À l’UdeM, une dizaine d’associations représentant 2811 étudiants ont de leur côté choisi de poursuivre la grève. Les quelque 9000 étudiants en sciences humaines, en arts et en sciences politiques de l’Université du Québec à Montréal (UQAM) ont également opté pour la reconduction de la grève.

Des étudiants de l’Université du Québec en Outaouais, de l’Université de Sherbrooke et de l’Université Laval ont eux aussi refusé de mettre fin à la grève.

Les professeurs de l’UQAM menacent de débrayer

« On va offrir les cours aux étudiants qui vont se présenter en classe », avait indiqué en début de journée Daniel Zizian, président-directeur de la Conférence des recteurs et des principaux des universités du Québec (CREPUQ) en entrevue à Radio-Canada. « Quant aux étudiants qui décident de ne pas se présenter, ils courent le risque d’obtenir la mention abandon ou échec », a-t-il ajouté.

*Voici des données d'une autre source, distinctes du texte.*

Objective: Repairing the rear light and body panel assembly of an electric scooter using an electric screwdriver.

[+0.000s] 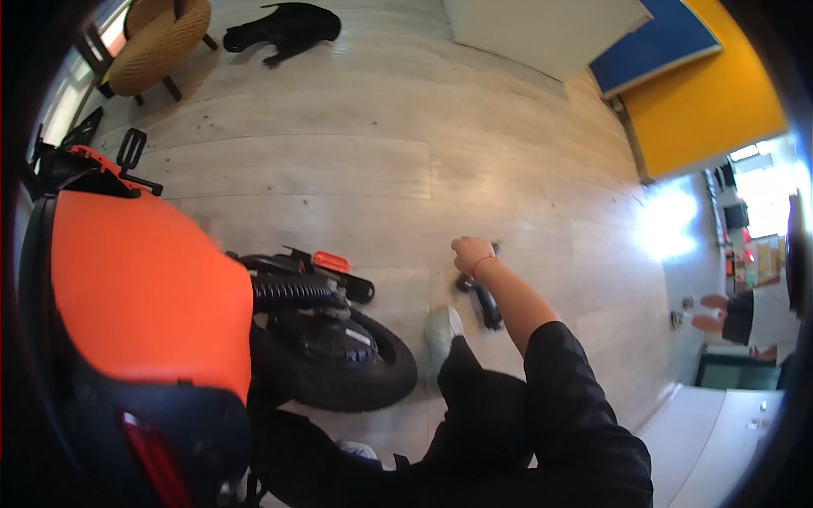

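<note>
My right hand point(472, 254) reaches out over the floor with its fingers curled closed and a thin band round the wrist. Whatever lies inside the fist, if anything, is hidden. Just behind and below the wrist is a dark object point(488, 310) with a grey part, half covered by my forearm; its kind is unclear. My left hand is out of sight. On my left stands an electric two-wheeler with an orange body panel point(152, 288), a black tyre point(381, 385) round a hub motor point(334, 339), a coil spring point(292, 293) and a red tail light point(157, 461).
Pale wood-look flooring point(356, 169) spreads ahead. A woven chair point(161, 46) stands far left, near a black shape point(288, 30), perhaps an animal, lying down. Yellow point(703, 110) and blue point(656, 46) panels rise far right. Another person's shorts point(739, 317) show at right. My shoe point(442, 334) is near.
</note>
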`<state>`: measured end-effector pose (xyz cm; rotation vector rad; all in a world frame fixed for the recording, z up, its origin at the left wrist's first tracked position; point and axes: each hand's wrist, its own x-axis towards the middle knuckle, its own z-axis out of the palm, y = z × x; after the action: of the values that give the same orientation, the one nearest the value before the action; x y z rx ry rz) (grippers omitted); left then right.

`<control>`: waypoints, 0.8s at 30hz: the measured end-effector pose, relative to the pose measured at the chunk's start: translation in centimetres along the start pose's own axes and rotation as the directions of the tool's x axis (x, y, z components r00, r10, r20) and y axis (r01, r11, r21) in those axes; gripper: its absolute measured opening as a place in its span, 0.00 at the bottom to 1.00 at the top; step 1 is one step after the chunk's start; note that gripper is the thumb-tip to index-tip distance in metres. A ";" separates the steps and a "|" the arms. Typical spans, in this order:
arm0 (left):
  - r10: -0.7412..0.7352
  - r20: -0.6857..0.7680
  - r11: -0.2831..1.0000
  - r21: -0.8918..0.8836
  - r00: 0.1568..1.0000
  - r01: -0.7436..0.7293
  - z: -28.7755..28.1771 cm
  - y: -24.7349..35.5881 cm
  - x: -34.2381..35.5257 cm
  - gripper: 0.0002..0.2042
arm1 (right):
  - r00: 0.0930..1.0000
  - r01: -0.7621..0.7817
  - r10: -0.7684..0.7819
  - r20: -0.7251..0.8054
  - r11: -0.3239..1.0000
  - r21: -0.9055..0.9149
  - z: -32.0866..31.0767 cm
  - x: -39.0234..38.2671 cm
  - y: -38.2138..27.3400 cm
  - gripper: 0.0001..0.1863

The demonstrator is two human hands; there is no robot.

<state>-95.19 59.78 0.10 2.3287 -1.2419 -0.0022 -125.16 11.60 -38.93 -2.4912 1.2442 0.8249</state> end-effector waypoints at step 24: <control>-0.536 -0.181 0.800 0.203 0.824 0.565 6.7 2.3 5.5 0.34 | 0.769 0.376 -0.291 -0.569 0.926 0.035 -7.2 43.6 -8.9 0.19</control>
<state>-95.31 51.53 -3.55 2.7877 -0.4842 0.0934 -94.49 -14.85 -58.77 -2.7995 0.8942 -0.1022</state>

Au total, 44 associations – représentant environ 30 000 étudiants universitaires – affiliées à la Coalition large de l’Association pour une solidarité syndicale étudiante (CLASSE) ont toujours un mandat de grève générale illimitée et ne retourneront pas en classe lundi.

Les professeurs de l’UQAM pourraient également débrayer s’ils jugent que les conditions optimales d’enseignement ne sont pas réunies. Jeudi dernier, ils ont approuvé à 65 % une résolution avec laquelle ils pourraient refuser de donner des cours.

Le choix pour les enseignants de ne pas donner les cours contreviendrait à leur convention collective et à la loi 12, mais le projet de résolution indique que l’assemblée aura été « informée des conséquences qui peuvent découler » de cette infraction.

Alors qu’une centaine de professeurs de l’UQAM demandent à l’établissement de ne pas appliquer la loi spéciale, la direction tient à rappeler tant aux associations étudiantes qu’aux professeurs les obligations découlant de la loi spéciale adoptée par le gouvernement Charest, les exhortant de « prendre les moyens appropriés pour offrir ces cours ».

« La loi 12 prévoit spécifiquement que toutes les personnes salariées doivent se présenter au travail conformément aux conditions de travail qui leur sont applicables », a-t-elle souligné derechef sur son site Internet, souhaitant que le parachèvement de la session d’hiver puisse se dérouler sans entrave.